» Required work
A bare number is the expected answer: the count of lines in the data holding "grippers".
#### Provided data
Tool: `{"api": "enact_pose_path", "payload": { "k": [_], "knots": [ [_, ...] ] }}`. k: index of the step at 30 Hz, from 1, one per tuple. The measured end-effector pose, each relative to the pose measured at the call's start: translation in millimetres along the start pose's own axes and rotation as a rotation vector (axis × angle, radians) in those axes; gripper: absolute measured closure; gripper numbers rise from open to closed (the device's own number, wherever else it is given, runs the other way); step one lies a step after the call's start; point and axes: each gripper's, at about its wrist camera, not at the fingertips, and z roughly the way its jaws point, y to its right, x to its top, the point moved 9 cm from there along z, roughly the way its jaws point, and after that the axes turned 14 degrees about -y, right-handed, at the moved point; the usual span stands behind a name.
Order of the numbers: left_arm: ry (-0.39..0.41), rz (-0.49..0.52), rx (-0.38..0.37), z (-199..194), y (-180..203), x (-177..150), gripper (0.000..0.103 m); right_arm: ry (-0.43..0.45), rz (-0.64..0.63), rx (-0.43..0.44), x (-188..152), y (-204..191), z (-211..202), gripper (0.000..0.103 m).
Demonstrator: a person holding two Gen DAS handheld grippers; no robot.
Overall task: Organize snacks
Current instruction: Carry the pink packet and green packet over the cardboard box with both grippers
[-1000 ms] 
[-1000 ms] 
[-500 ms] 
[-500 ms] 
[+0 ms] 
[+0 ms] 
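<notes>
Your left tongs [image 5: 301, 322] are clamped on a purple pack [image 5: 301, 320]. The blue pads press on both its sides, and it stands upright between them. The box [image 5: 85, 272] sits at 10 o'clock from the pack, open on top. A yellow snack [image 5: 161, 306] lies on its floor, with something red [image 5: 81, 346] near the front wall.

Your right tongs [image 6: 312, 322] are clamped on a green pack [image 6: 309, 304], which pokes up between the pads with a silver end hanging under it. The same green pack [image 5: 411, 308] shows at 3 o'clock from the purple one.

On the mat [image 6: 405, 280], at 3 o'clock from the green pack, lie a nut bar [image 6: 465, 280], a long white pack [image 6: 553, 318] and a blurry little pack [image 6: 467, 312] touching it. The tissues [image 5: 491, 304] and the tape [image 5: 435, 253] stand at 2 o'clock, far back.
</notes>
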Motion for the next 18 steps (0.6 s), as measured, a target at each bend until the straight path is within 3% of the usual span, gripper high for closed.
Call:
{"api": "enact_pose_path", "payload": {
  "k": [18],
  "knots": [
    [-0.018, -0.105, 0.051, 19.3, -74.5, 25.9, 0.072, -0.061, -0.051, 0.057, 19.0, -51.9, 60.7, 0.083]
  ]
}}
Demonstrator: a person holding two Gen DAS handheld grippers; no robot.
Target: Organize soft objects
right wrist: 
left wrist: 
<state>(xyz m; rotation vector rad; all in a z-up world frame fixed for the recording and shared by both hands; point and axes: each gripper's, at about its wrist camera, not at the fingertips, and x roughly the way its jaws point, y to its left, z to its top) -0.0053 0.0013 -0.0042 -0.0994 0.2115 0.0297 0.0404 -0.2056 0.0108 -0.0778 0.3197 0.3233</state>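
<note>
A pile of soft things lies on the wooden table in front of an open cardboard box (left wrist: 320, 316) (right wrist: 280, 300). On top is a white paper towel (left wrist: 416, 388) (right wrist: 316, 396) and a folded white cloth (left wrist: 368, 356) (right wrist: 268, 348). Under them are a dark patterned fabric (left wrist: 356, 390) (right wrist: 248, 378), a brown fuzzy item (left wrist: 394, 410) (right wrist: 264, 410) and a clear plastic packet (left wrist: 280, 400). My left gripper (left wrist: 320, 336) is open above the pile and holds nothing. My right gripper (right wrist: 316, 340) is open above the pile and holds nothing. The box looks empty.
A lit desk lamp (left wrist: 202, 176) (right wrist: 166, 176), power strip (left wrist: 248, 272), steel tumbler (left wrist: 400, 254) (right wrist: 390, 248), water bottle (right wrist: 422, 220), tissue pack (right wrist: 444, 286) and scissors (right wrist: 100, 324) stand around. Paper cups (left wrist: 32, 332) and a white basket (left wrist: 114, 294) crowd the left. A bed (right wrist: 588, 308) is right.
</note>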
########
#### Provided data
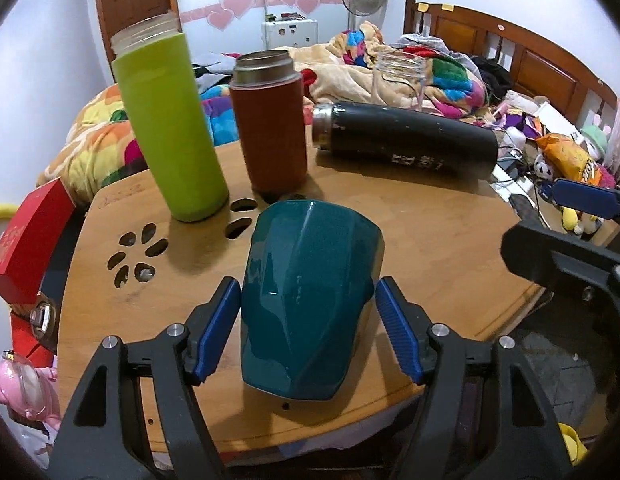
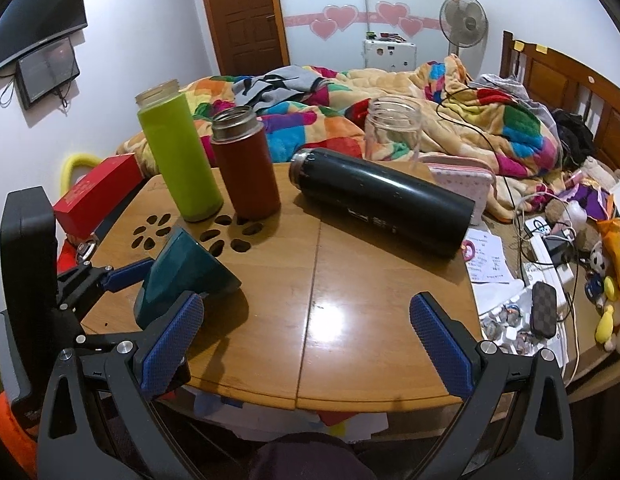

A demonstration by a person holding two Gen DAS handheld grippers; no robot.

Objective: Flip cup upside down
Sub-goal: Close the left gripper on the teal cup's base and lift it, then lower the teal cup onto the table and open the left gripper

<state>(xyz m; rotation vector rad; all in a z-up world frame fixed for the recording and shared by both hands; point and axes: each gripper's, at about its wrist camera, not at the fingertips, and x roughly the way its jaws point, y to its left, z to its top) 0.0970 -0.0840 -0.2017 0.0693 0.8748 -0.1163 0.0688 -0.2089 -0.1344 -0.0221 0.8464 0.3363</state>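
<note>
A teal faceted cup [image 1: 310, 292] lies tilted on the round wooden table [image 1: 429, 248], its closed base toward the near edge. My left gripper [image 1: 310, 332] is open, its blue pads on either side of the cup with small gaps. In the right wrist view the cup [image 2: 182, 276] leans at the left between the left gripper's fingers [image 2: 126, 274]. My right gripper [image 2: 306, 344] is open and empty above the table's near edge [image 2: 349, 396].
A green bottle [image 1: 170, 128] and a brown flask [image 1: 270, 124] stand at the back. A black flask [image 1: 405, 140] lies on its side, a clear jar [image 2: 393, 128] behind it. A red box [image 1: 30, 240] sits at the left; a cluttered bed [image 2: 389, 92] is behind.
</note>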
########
» Written solution
4